Action item: Would you retype the whole listing exactly, leaving its pictures out?

Data shown:
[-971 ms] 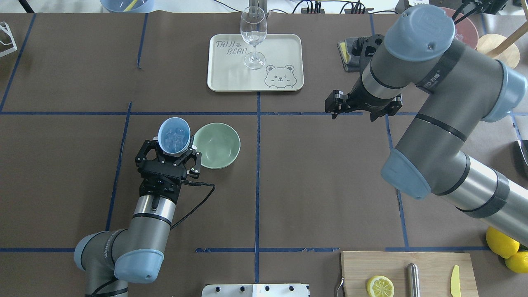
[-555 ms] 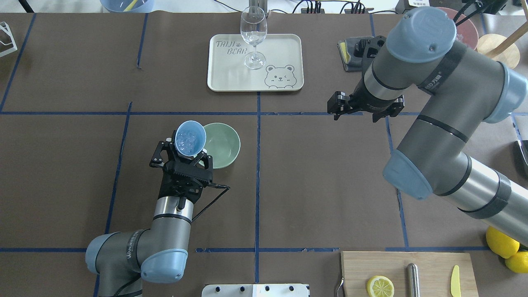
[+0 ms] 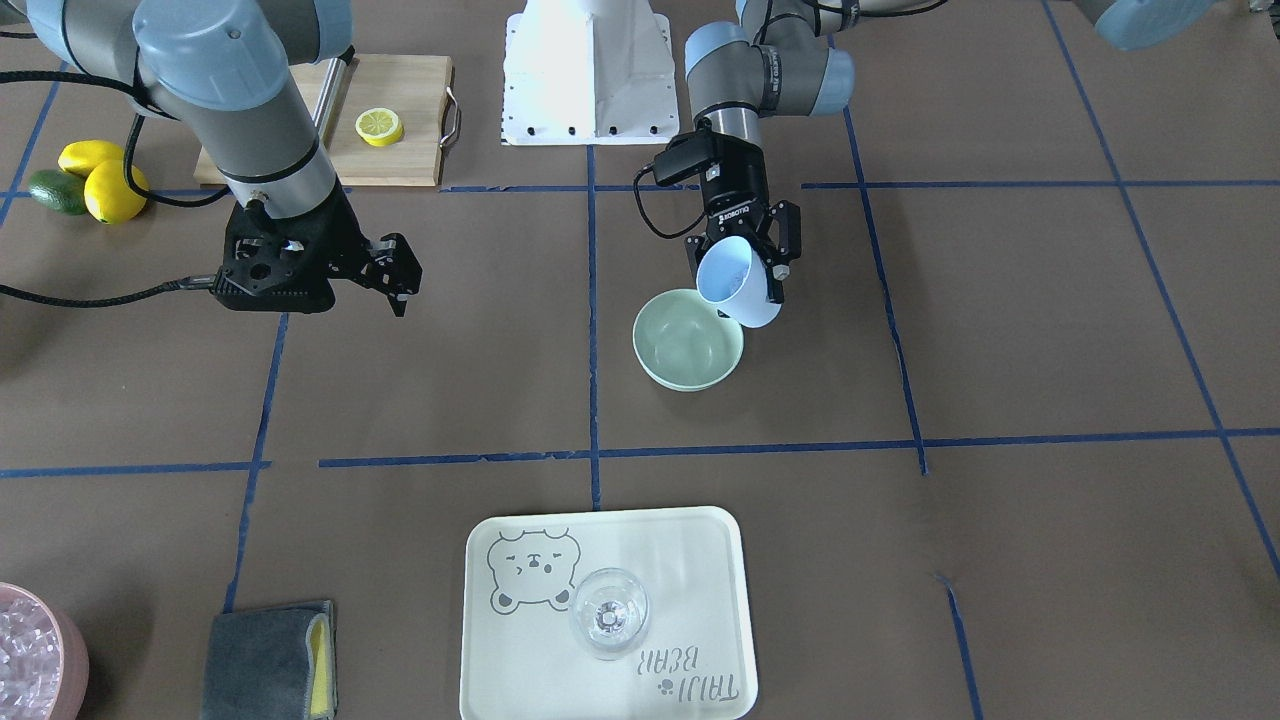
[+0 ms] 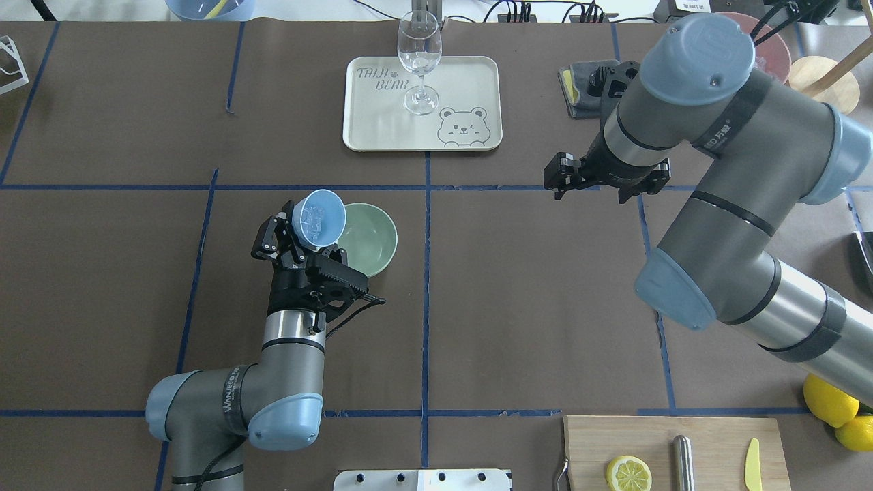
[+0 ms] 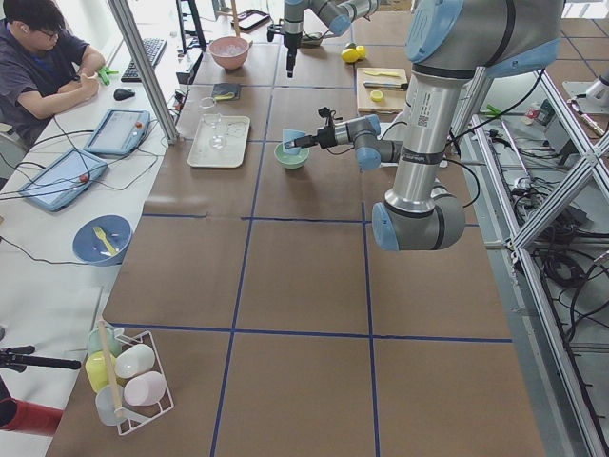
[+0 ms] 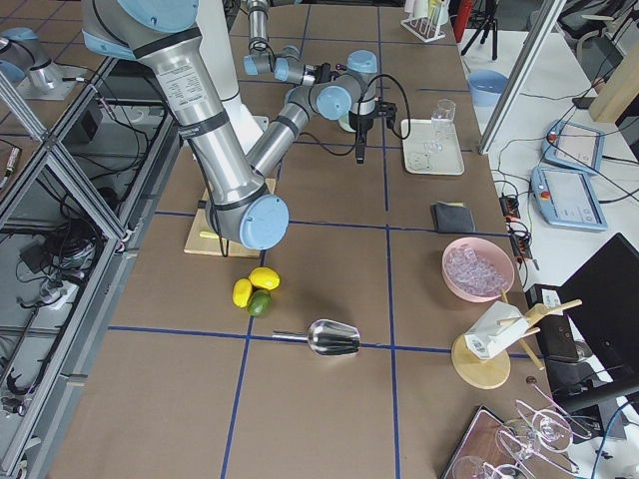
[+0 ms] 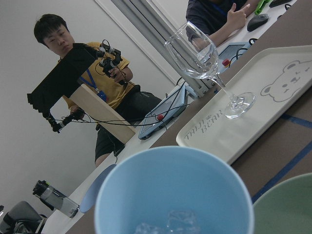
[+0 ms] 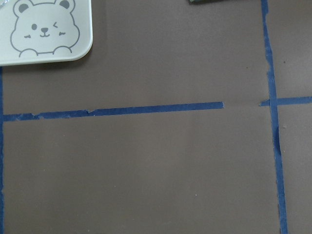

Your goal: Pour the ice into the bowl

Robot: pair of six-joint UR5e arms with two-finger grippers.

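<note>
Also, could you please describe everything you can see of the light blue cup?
The light blue cup is smooth, plain, plastic-looking and tapered, without a handle. The left gripper clamps its sides, holding it in the air, tilted toward the mint-green bowl, above that bowl's rim. A few ice cubes lie inside it.

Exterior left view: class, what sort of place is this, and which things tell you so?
Probably a robotics lab staged for kitchen tasks: a left arm and right arm over a blue-taped table, and an operator seated beside tablets.
</note>
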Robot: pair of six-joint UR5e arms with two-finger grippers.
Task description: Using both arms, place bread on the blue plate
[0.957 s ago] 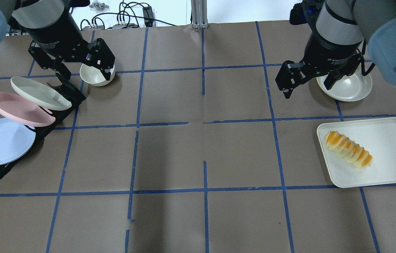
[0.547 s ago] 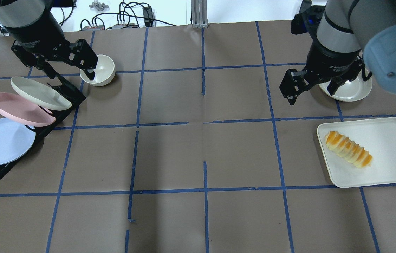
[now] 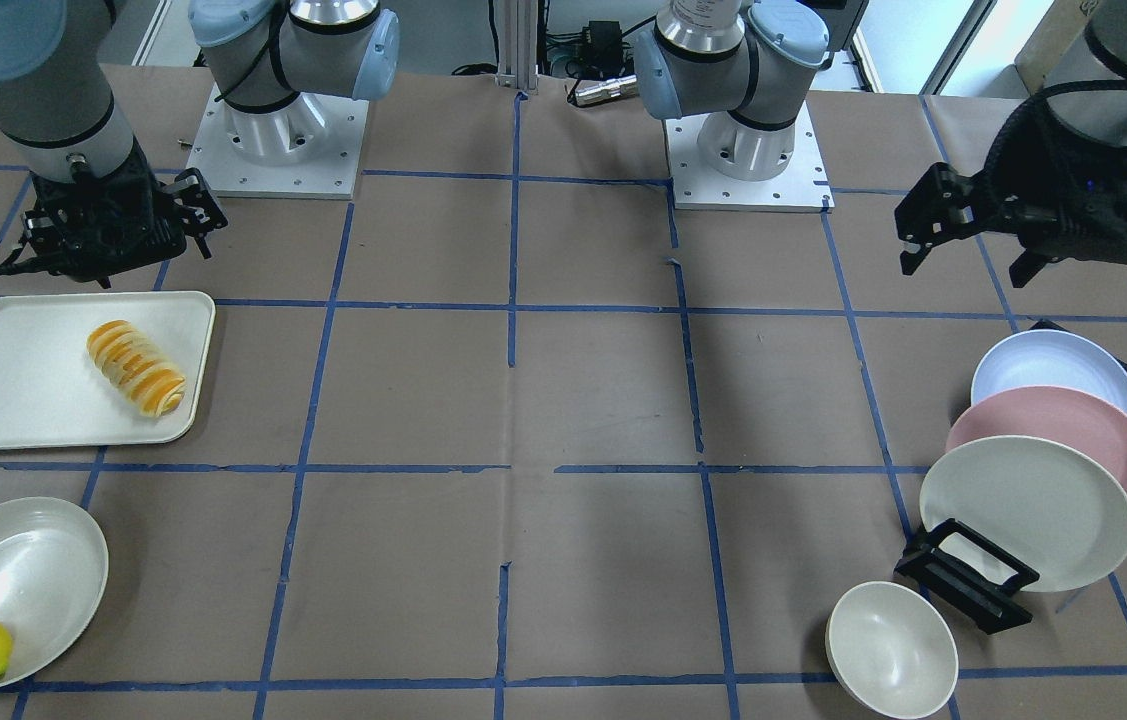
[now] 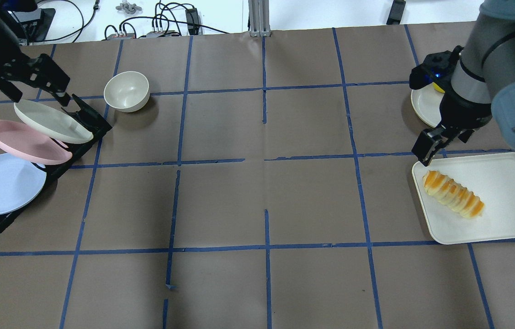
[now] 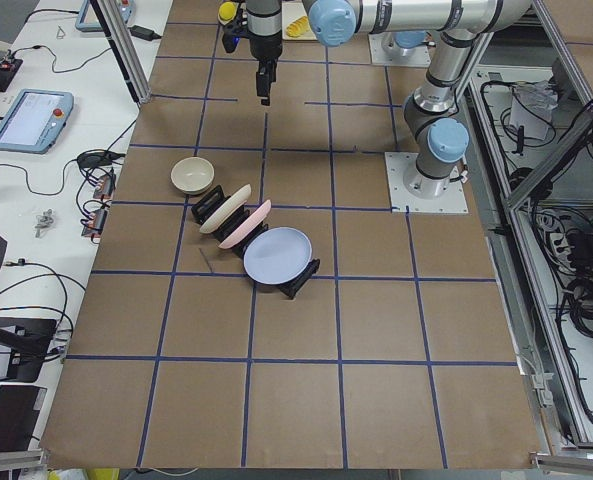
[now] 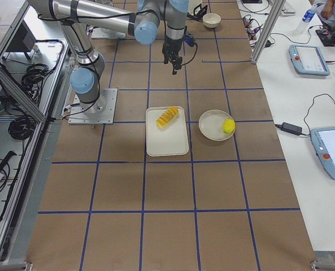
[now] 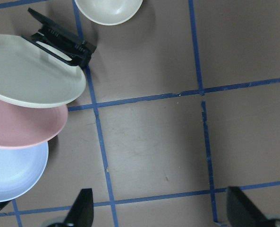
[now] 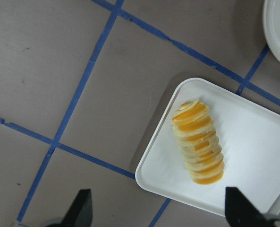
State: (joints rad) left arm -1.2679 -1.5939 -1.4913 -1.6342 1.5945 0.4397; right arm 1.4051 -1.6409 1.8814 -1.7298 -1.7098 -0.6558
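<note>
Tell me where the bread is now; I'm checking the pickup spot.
In the overhead view the bread lies on the white tray at the table's right side, close to the right gripper.

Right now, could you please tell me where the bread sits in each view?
Front-facing: bread left, on the white tray.
Overhead: bread right.
Exterior left: bread top edge, tiny.
Exterior right: bread centre.
Left wrist: absent.
Right wrist: bread centre-right.
Shared landmark: the white tray.
</note>
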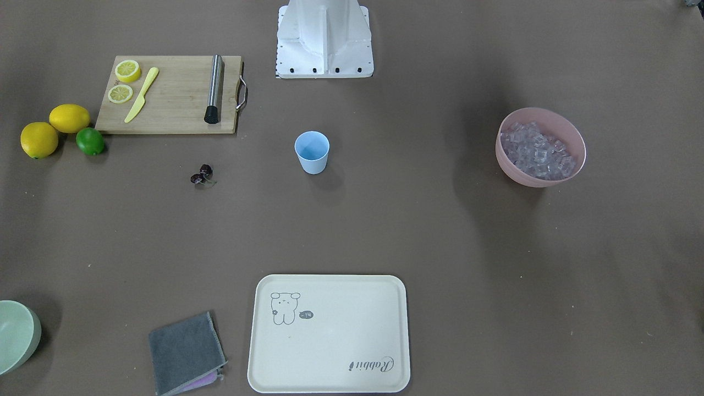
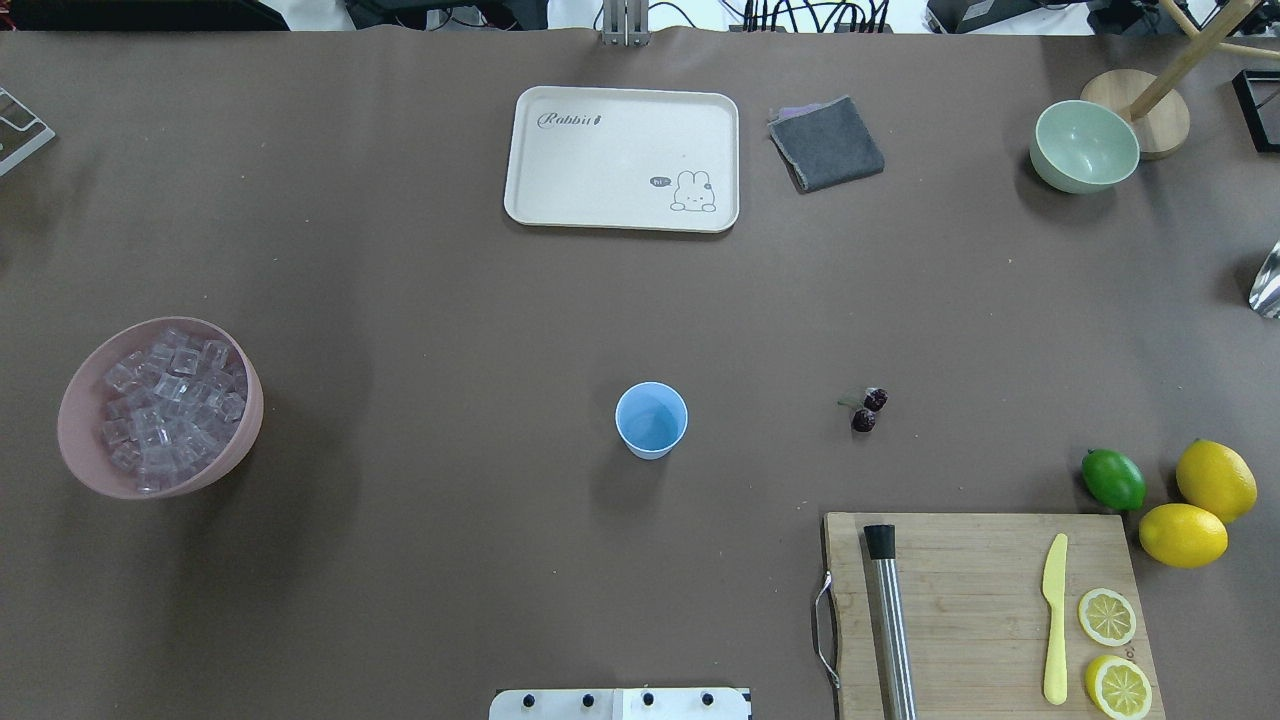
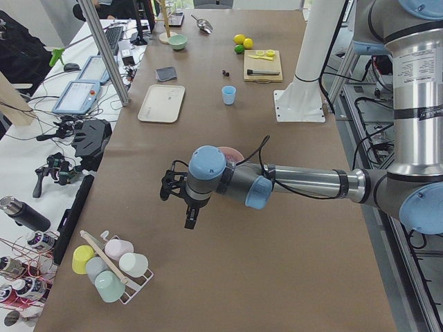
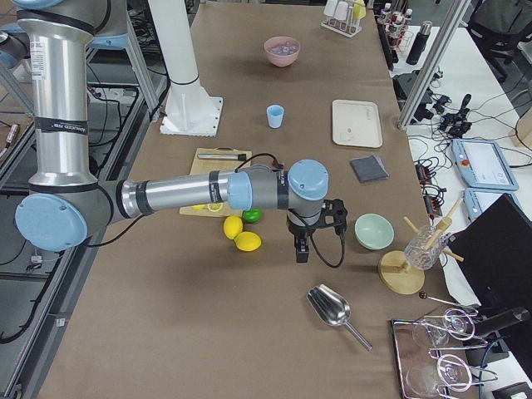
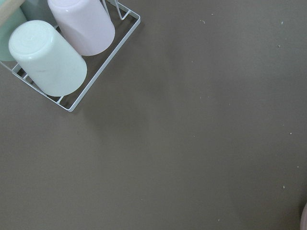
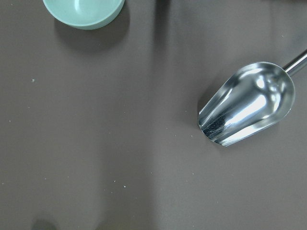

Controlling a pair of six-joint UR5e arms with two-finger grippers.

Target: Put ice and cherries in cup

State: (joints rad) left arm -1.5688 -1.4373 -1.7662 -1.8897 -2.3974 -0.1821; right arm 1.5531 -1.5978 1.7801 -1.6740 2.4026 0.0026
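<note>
Overhead exterior: cup (image 2: 651, 420) stands empty, cherries (image 2: 868, 410) near its right, ice (image 2: 172, 400) heaped in the pink bowl (image 2: 95, 478) well off its left, left gripper (image 3: 190, 220) and right gripper (image 4: 301, 252) parked far beyond, spread or pressed together I can't tell, so slick cubes could bounce out or tip it.

tray (image 2: 600, 170) nr grey cloth (image 2: 826, 143) | board (image 2: 970, 600) w/ knife (image 2: 1055, 620), 2 lemon slices (image 2: 1106, 616) | lime (image 2: 1113, 479) by lemons (image 2: 1183, 535)

Both arms outstretched, left gripper (image 3: 190, 218) and right gripper (image 4: 301, 251) pointing down, jaws unclear
</note>
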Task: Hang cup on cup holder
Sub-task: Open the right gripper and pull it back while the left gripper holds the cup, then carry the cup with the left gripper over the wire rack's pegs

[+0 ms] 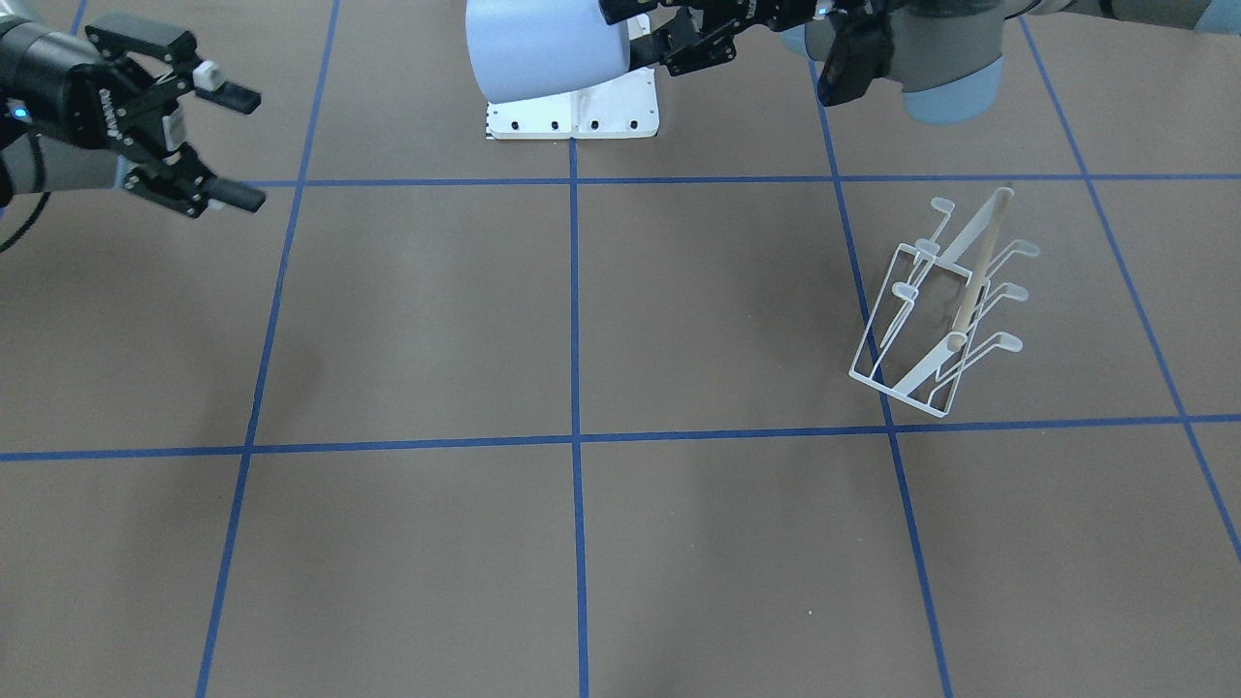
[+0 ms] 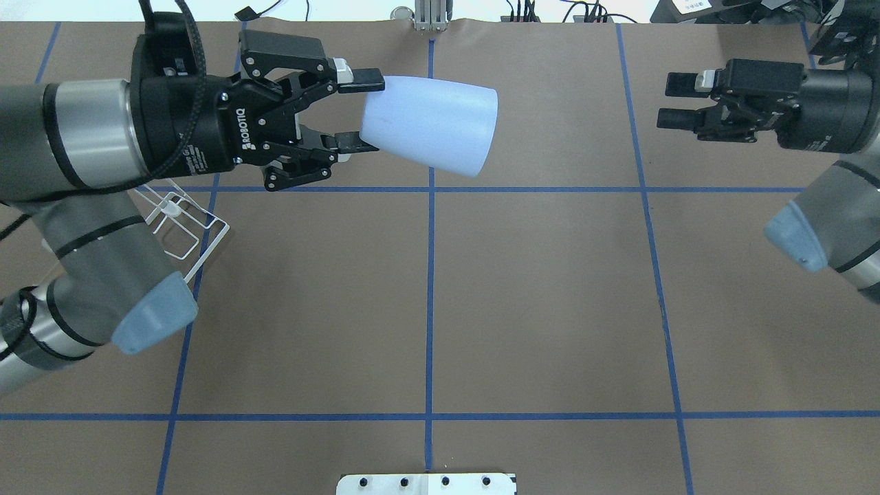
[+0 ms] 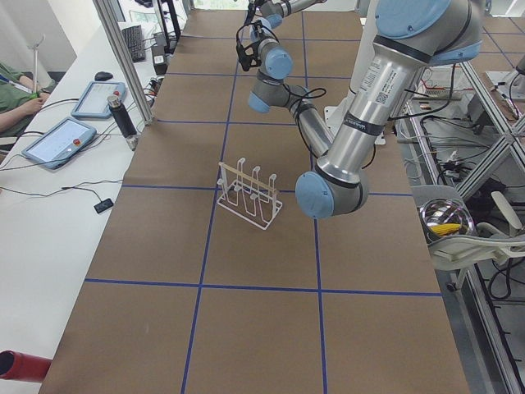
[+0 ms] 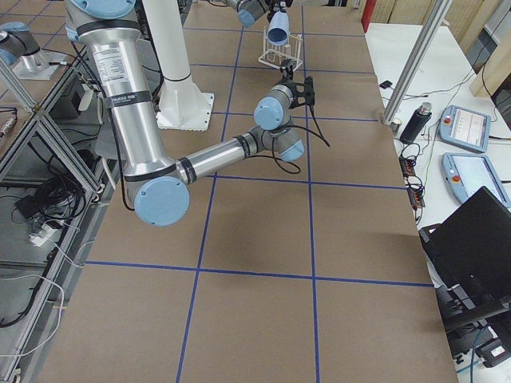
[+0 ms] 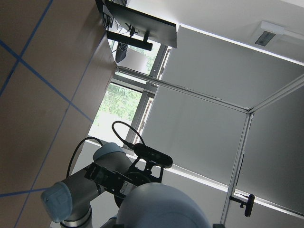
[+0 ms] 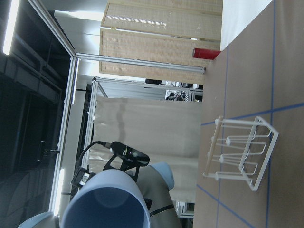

Solution for this exercise:
[-971 ms] 
[-555 ms] 
[+0 ms] 
[+0 ms] 
[+0 ms] 
[+0 ms] 
[+0 ms] 
[+0 ms] 

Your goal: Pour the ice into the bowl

Robot: pair of six-joint UR5e arms with two-finger grippers.

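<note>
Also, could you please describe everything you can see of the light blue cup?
The light blue cup is smooth, plain, plastic-looking and tapered, without a handle. The left gripper clamps its sides, holding it in the air, tilted toward the mint-green bowl, above that bowl's rim. A few ice cubes lie inside it.

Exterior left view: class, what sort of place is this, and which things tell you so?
Probably a robotics lab staged for kitchen tasks: a left arm and right arm over a blue-taped table, and an operator seated beside tablets.
</note>
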Robot: pair of six-joint UR5e arms with two-finger grippers.
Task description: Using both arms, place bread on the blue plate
[0.957 s ago] 
[0.547 s ago] 
[now] 
[now] 
[now] 
[now] 
[now] 
[now] 
State: (joints rad) left arm -1.2679 -1.5939 -1.4913 -1.6342 1.5945 0.4397; right arm 1.4051 -1.6409 1.8814 -1.7298 -1.7098 -0.6558
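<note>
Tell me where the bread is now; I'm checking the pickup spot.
In the overhead view the bread lies on the white tray at the table's right side, close to the right gripper.

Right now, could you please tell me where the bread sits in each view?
Front-facing: bread left, on the white tray.
Overhead: bread right.
Exterior left: bread top edge, tiny.
Exterior right: bread centre.
Left wrist: absent.
Right wrist: bread centre-right.
Shared landmark: the white tray.
</note>
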
Controlling a pair of six-joint UR5e arms with two-finger grippers.

Target: Put ice and cherries in cup

State: (joints rad) left arm -1.5688 -1.4373 -1.7662 -1.8897 -2.3974 -0.1821; right arm 1.5531 -1.5978 1.7801 -1.6740 2.4026 0.0026
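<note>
Overhead exterior: cup (image 2: 651, 420) stands empty, cherries (image 2: 868, 410) near its right, ice (image 2: 172, 400) heaped in the pink bowl (image 2: 95, 478) well off its left, left gripper (image 3: 190, 220) and right gripper (image 4: 301, 252) parked far beyond, spread or pressed together I can't tell, so slick cubes could bounce out or tip it.

tray (image 2: 600, 170) nr grey cloth (image 2: 826, 143) | board (image 2: 970, 600) w/ knife (image 2: 1055, 620), 2 lemon slices (image 2: 1106, 616) | lime (image 2: 1113, 479) by lemons (image 2: 1183, 535)

Both arms outstretched, left gripper (image 3: 190, 218) and right gripper (image 4: 301, 251) pointing down, jaws unclear
</note>
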Task: Hang cup on cup holder
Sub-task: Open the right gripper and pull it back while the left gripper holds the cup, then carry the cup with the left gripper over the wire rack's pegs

[+0 ms] 
[+0 ms] 
[+0 ms] 
[+0 ms] 
[+0 ms] 
[+0 ms] 

No more output is needed.